Çağatay G.: Dedikleri gibi modern eğitim verilse, hesap verebilir bir yapı olsa herkes gönüllü olarak askere gidebilir.
Peki içeride ‘Kürt meselesi böyle çözülmez’ diyen çıkabilir mi?
Bilal O.: Öğrenci, subay, düşünen vardır ama fişlenme korkusuyla söyleyemez. Belki yakın arkadaşlarına…
Çağatay G.: TSK’da tek görüş vardır. Genelkurmay Başkanı ne düşünüyorsa odur, öyle düşünün.
Tuğrul Y.: Babam asker olduğu için Kürt kökenli asker çok gördüm. İnsanların vicdanı el vermeyebilir. Ama dosyası geldiğinde PKK’lı ya da sempatizan görünüyorsa silah verilmemeye kadar gider. Bellidir yani. Fabrika gibi içerisi, tek tip çıkmak zorunda. 50’de bir hata olur, onlar da ayıklanıyor zaten.

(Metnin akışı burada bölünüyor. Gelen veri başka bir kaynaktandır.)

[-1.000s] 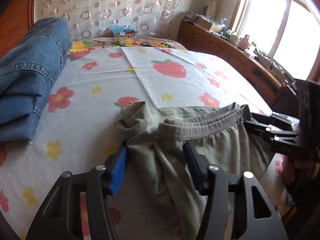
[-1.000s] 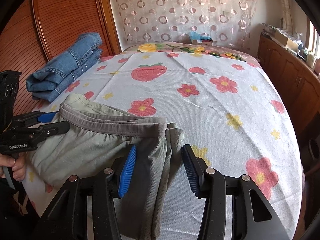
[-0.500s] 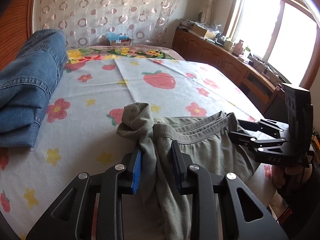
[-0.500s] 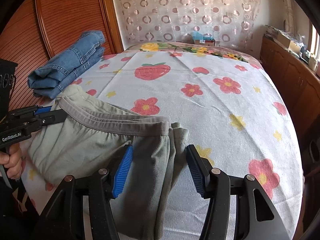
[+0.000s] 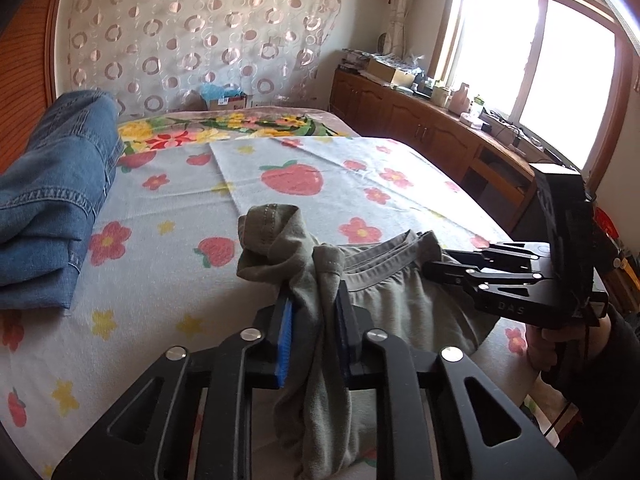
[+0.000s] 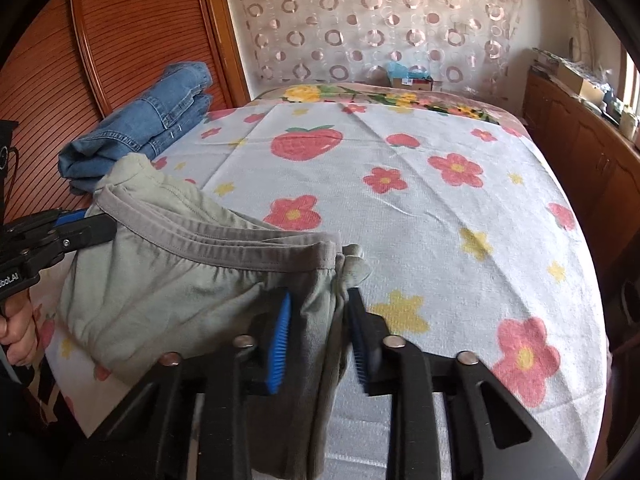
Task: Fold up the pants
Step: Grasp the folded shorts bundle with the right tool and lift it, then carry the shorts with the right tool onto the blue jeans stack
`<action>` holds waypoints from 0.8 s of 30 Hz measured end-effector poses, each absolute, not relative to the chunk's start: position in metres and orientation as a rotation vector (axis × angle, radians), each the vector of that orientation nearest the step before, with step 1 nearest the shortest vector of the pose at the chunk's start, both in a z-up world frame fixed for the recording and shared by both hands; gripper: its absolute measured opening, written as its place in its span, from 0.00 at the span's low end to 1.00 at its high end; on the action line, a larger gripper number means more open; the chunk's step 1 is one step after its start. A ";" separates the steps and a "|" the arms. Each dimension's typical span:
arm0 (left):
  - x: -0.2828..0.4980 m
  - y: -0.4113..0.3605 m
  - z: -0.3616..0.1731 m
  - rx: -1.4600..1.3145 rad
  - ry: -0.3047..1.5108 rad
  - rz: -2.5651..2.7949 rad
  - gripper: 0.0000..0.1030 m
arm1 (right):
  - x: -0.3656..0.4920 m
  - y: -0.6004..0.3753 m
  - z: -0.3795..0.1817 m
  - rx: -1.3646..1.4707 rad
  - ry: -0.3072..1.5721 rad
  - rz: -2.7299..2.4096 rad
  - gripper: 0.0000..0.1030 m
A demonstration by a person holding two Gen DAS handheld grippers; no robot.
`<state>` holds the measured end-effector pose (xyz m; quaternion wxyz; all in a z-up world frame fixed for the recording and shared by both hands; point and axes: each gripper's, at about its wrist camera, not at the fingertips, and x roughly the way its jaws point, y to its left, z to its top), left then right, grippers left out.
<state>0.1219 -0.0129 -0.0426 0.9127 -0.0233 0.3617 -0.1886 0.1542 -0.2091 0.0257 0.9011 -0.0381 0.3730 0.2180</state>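
Pants (image 5: 384, 300), grey-green, lie at the near edge of the bed (image 5: 168, 280), waistband stretched between the two grippers and raised off the cover.

Left gripper (image 5: 314, 316): jaws closing, blue pads pressed on a bunched corner of the waistband. Cloth spills above the pads in a crumpled knob and hangs down between the fingers toward the camera.

Right gripper (image 6: 320, 320): jaws closing, pads pinching the opposite waistband corner. A small fold of cloth pokes out past the tips; the rest hangs down between the fingers.

In the left wrist view the right gripper sits at the right, held by a hand (image 5: 560, 344) in a dark sleeve. In the right wrist view the left gripper enters from the left edge, with a hand (image 6: 18, 332) on its grip.

Pants body sags between the two grips, over the near bed edge.

Bed cover is white with strawberries and red and yellow flowers. Folded jeans (image 6: 148, 128) rest at the far left of the bed, well apart from the pants. Window (image 5: 536, 64) and wooden cabinets (image 5: 420, 128) on the right; a patterned curtain (image 6: 368, 20) on the far wall.
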 end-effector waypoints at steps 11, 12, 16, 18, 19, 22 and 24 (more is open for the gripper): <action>0.107 -0.020 -0.023 -0.027 0.675 -0.399 0.14 | 0.133 -0.211 0.047 -0.076 0.687 0.464 0.07; 0.105 -0.020 -0.020 -0.025 0.665 -0.397 0.14 | 0.130 -0.211 0.051 -0.081 0.673 0.461 0.07; 0.098 -0.019 -0.008 -0.024 0.631 -0.401 0.14 | 0.119 -0.212 0.063 -0.094 0.624 0.451 0.07; 0.095 -0.019 -0.001 -0.020 0.610 -0.402 0.14 | 0.116 -0.212 0.068 -0.098 0.604 0.450 0.07; 0.093 -0.019 0.003 -0.018 0.600 -0.402 0.14 | 0.114 -0.211 0.070 -0.097 0.594 0.450 0.07; 0.091 -0.020 0.014 -0.008 0.575 -0.402 0.14 | 0.109 -0.213 0.078 -0.099 0.566 0.452 0.07; 0.090 -0.020 0.022 -0.003 0.559 -0.400 0.14 | 0.106 -0.213 0.083 -0.096 0.548 0.454 0.07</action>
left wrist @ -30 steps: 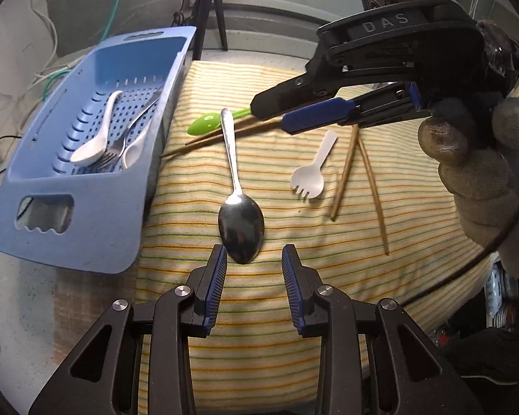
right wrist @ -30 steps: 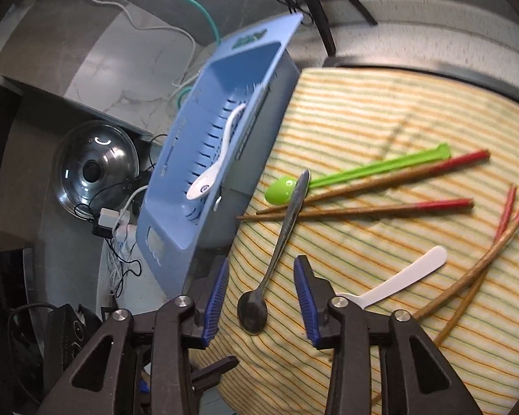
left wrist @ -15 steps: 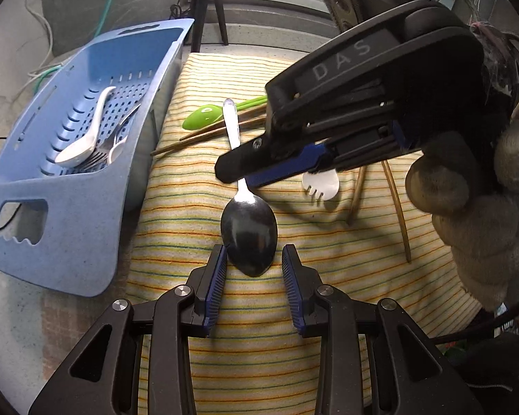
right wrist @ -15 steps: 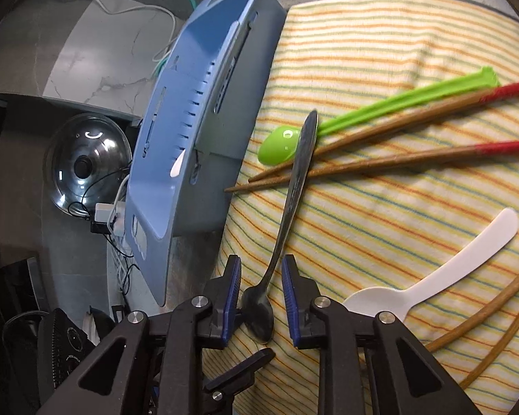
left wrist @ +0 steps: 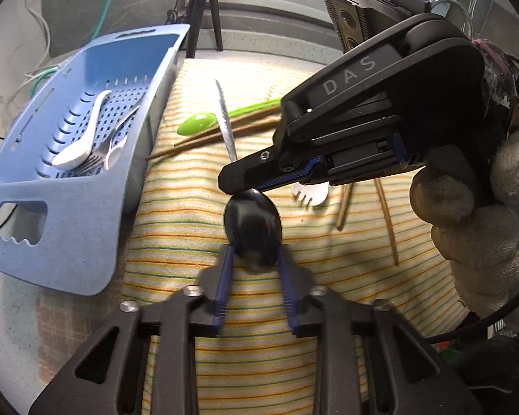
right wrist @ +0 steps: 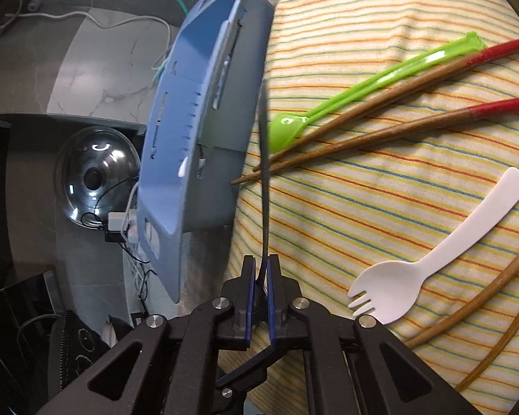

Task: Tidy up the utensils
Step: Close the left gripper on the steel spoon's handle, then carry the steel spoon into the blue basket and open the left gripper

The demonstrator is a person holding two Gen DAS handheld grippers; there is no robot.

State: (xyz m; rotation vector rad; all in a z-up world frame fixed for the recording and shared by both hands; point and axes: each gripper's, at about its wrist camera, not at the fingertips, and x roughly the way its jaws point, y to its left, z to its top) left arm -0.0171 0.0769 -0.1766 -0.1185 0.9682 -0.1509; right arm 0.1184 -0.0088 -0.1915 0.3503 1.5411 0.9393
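On the striped cloth [left wrist: 176, 214], the metal spoon [left wrist: 252, 223] is clamped at its neck by the right gripper [right wrist: 261, 278]. Its bowl is pinched between the left gripper [left wrist: 252, 259] jaws.

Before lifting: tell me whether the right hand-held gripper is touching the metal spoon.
Touching. The right wrist view shows the right hand-held gripper with both pads clamped on the metal spoon at its neck.

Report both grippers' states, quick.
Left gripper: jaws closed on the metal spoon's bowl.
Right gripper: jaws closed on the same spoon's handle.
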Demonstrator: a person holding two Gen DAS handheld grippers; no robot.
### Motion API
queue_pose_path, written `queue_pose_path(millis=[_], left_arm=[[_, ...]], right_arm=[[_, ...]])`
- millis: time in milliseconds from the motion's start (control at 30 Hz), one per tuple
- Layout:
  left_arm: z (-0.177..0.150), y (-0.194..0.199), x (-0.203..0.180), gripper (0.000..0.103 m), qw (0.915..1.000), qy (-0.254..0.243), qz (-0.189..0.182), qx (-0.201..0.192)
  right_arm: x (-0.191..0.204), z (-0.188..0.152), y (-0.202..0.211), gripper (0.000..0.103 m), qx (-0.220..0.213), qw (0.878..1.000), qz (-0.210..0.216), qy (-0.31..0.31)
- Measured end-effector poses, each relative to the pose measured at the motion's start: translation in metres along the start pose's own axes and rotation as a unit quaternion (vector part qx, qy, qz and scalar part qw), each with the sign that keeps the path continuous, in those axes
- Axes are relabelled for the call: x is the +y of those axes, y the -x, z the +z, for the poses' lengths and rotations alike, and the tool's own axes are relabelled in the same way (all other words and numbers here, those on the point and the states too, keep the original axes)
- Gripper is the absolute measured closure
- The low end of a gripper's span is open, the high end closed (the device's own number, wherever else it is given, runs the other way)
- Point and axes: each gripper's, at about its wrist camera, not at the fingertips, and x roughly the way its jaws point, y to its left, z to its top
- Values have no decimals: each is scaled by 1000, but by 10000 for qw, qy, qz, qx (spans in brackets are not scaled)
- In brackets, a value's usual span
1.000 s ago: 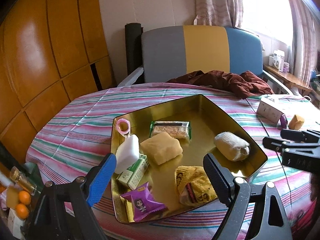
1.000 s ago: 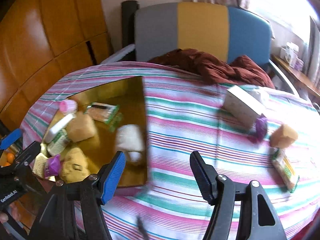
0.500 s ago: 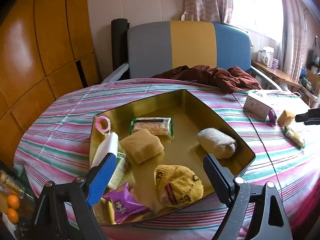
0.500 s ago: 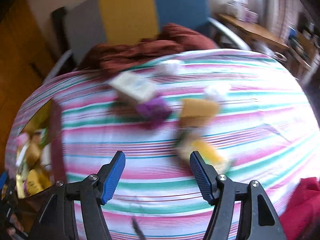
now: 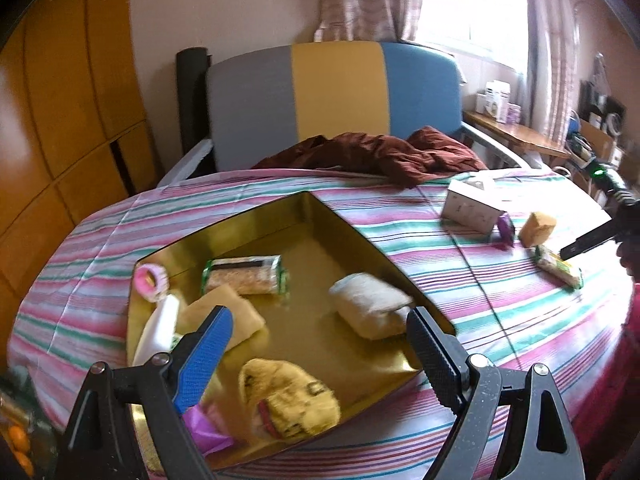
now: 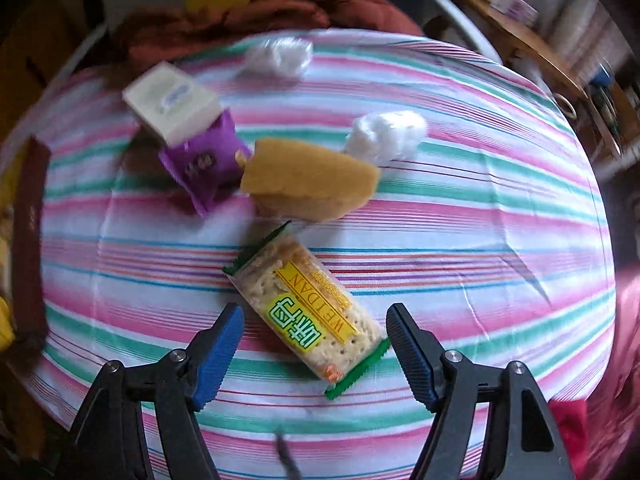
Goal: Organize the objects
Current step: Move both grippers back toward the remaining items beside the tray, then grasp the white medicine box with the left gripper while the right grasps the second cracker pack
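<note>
In the right wrist view a cracker pack (image 6: 308, 312) with green ends lies on the striped cloth, right below my right gripper (image 6: 312, 344). Its jaws are opening and straddle the pack's near end without touching it. Behind the pack lie a yellow sponge (image 6: 308, 178), a purple snack packet (image 6: 204, 164) and a white box (image 6: 172, 100). In the left wrist view my left gripper (image 5: 316, 340) hangs open and empty over the gold tray (image 5: 344, 224). The tray holds a cracker pack (image 5: 244, 276), a rolled white sock (image 5: 372, 308), a yellow sock (image 5: 292, 400), a sponge (image 5: 240, 312) and a pink tape roll (image 5: 150, 280).
Two white crumpled wads (image 6: 386, 132) (image 6: 280, 56) lie farther back on the cloth. A dark red garment (image 5: 380, 152) is heaped at the table's far edge before a grey, yellow and blue chair (image 5: 336, 92). The right gripper's black tip (image 5: 592, 240) shows at the left view's right edge.
My right gripper swung from the tray's edge to the right and tipped down over the cracker pack, its jaws wider. The left gripper drifted a little; the tray's contents sit lower and more leftward in its view.
</note>
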Motion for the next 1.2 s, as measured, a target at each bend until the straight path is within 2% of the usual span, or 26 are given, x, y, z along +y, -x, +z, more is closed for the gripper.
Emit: queue_pose_path(millis=[100, 267, 300, 367, 433, 567, 800, 967, 1200], left_arm=[[6, -2, -10, 14, 9999, -92, -106, -4], [14, -9, -25, 14, 9994, -204, -265, 66], [16, -10, -29, 14, 9993, -218, -295, 84], [19, -12, -36, 14, 9990, -260, -353, 89], [24, -14, -43, 14, 9986, -337, -408, 63], [38, -21, -56, 14, 9973, -380, -614, 104], [73, -47, -81, 14, 9908, -93, -1243, 528], [97, -83, -99, 14, 9819, 261, -1591, 999], [123, -141, -133, 14, 9705, 612, -1699, 1594]], right_arm=[[3, 4, -12, 28, 180, 9993, -204, 262], [0, 6, -26, 28, 379, 9983, -142, 424], [1, 6, -28, 29, 412, 9981, -115, 447], [4, 2, -30, 46, 443, 9976, -27, 530], [10, -2, -25, 50, 361, 9972, 114, 638], [24, -11, -20, 51, 243, 9960, 230, 833], [14, -10, -21, 49, 33, 9965, 759, 358], [12, -12, -19, 50, -61, 9968, 719, 346], [14, -16, -16, 50, -115, 9967, 656, 467]])
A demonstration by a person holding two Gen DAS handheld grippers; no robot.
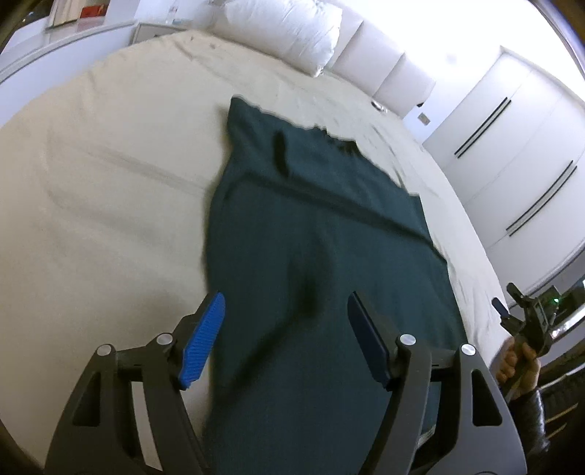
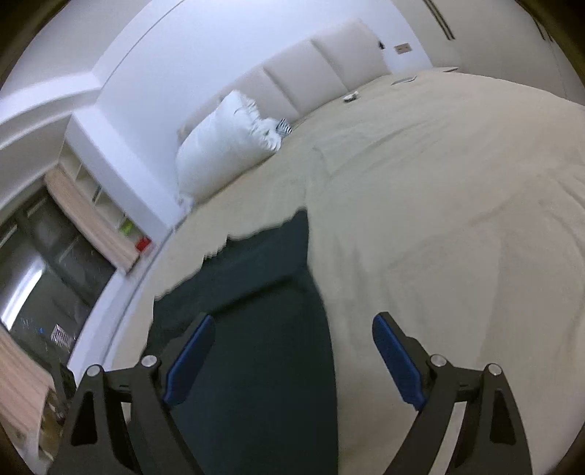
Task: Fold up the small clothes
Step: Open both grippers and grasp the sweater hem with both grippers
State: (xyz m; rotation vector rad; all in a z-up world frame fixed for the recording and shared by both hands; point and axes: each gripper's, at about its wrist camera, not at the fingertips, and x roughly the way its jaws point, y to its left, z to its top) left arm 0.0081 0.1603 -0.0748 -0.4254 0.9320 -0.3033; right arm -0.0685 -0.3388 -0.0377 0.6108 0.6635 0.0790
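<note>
A cream-sheeted bed (image 1: 91,190) fills both views, with a white pillow (image 1: 289,33) against its padded headboard (image 2: 321,69). White wardrobe doors (image 1: 519,146) stand beside the bed.

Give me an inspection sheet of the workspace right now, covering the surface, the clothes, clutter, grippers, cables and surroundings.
Surface: bed with a cream sheet, lightly creased.
Job's things: one dark green garment lying spread flat on the sheet, a fold line across its far part.
Clutter: white pillow at the headboard; a few small items near the headboard, too small to identify.
Grippers: left gripper open, nothing between its fingers, above the garment; right gripper open and empty, over the garment's edge.
Cables: nothing seen.
Surroundings: padded headboard, white wardrobe doors, shelving by a window.
</note>
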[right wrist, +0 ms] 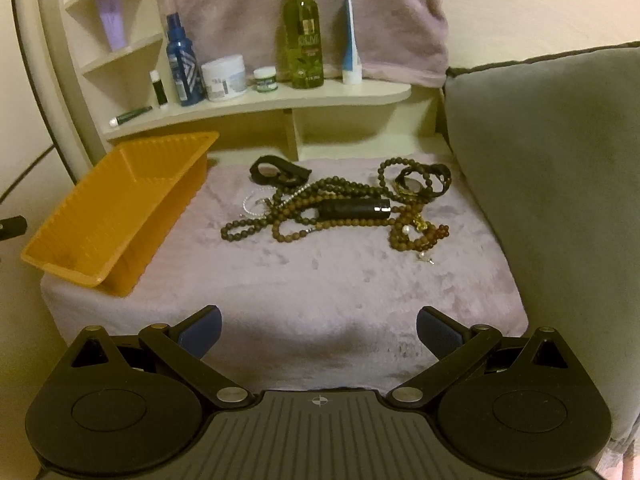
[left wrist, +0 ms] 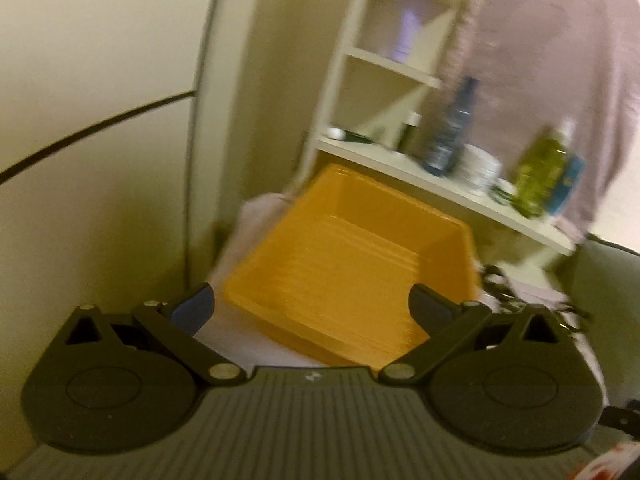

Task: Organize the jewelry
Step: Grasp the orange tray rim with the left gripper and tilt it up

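Observation:
An empty orange tray (right wrist: 116, 216) sits at the left edge of a pale lilac cloth (right wrist: 304, 280). In the blurred left wrist view the same orange tray (left wrist: 344, 264) fills the middle, just beyond my open left gripper (left wrist: 312, 308). A tangled pile of brown bead necklaces (right wrist: 320, 208) lies mid-cloth with a black cylinder (right wrist: 354, 208) on top, a silver chain (right wrist: 254, 204) to its left, a black strap (right wrist: 278, 172) behind and a watch (right wrist: 412, 184) at the right. My right gripper (right wrist: 318, 332) hangs open near the cloth's front edge, well short of the pile.
A cream shelf (right wrist: 256, 104) behind the cloth carries a blue spray bottle (right wrist: 182, 64), a white jar (right wrist: 224, 78), a green bottle (right wrist: 302, 36) and a tube (right wrist: 351, 40). A grey cushion (right wrist: 560, 184) borders the right side. A mauve towel (right wrist: 304, 4) hangs behind.

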The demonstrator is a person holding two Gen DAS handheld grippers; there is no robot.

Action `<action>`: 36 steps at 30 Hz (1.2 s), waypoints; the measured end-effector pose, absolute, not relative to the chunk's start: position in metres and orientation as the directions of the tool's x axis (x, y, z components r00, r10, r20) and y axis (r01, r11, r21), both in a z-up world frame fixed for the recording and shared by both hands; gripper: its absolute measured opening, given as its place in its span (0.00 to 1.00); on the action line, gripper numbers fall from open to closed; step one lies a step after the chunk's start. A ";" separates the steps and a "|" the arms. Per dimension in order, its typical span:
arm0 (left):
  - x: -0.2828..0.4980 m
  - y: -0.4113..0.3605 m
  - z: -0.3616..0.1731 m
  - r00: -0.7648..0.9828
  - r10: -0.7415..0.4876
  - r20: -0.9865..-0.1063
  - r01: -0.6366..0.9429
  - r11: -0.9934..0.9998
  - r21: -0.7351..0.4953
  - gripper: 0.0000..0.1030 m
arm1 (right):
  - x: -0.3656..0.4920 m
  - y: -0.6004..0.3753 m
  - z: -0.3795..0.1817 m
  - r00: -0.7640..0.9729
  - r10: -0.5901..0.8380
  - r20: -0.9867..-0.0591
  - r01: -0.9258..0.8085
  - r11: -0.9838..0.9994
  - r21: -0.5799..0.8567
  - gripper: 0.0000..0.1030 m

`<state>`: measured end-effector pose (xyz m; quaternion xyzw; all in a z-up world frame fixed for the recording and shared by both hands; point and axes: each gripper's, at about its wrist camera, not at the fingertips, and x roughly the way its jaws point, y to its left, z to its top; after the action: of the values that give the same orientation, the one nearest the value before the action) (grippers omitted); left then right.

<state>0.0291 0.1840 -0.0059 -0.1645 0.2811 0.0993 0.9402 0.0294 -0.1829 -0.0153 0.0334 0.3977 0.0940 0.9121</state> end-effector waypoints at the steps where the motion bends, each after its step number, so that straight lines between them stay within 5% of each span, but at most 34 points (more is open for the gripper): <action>1: 0.031 0.190 -0.010 0.822 0.094 -0.561 -0.286 0.921 -0.265 0.99 | 0.032 -0.182 -0.017 0.660 0.195 -0.726 -0.146 0.981 0.130 1.00; 5: 0.044 0.213 -0.027 0.831 0.058 -0.554 -0.278 0.905 -0.322 0.97 | 0.040 -0.175 -0.023 0.640 0.182 -0.747 -0.154 0.982 0.108 1.00; 17: 0.075 0.239 -0.063 0.838 -0.069 -0.541 -0.211 0.874 -0.438 0.65 | 0.060 -0.164 -0.034 0.605 0.141 -0.784 -0.156 0.986 0.057 1.00; 36: 0.080 0.227 -0.057 0.822 -0.050 -0.568 -0.205 0.904 -0.375 0.19 | 0.065 -0.161 -0.038 0.600 0.147 -0.786 -0.154 0.986 0.067 1.00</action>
<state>0.0805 0.2274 -0.0574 -0.2151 0.2957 0.0417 0.9298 0.0653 -0.1610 -0.0384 -0.0040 0.4392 0.0842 0.8944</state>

Çağatay Güven: ‘Eşitsizlik neden?’
Askeri liseyi 100 tam puanla bitirdim. Eşitsizlik, askeri lise kaynaklıların sivillerden gelenlere göre iki kat fazla kamp yapmasıyla başlıyor. Fazla kamptan bir şey olmaz ama mesele ‘şok grubu’ tabir edilen kamptaki ağır şartlar. Gece 10’dan sabah 4’e kadar, subayın kafasından ne geçerse… Kamuflajla denize sokup üzerine kum dökmeler, yerde yuvarlamalar… Menteş’te kampta su yarı tuzlu akar; mataraya doldurtup istifra edinceye kadar içirirler. ıstifra etmezseniz gözlerinizi kapattırıp, etrafınızda çevirip istifra ettirilirsiniz. Ben de yaşadım. TSK’nın tarif ettiği eğitimler değil bunlar. Neden askeri lise kökenlilere böyle davranılıyor anlamış değiliz. Bize hep en üst sınırdan ceza veriliyor, hep bizim dolaplarımız aranıyor, suç oluşturulmaya, yıldırılmaya çalışılıyoruz. Ben birinci yılın sonunda isteğimle ayrılmış gibi görünüyorum ama çarem kalmadığından yaptım bunu. Babam emekli jandarma astsubay; onlar asker olmamı istemedi. Fen lisesi kazanmama rağmen kendim istedim askeri liseyi. 34 bin 435 TL tazminat çıktı, taksitlendirdik. şu anda Endüstri Mühendisliği okuyorum. Ama devre yüzüğüm hâlâ parmağımda.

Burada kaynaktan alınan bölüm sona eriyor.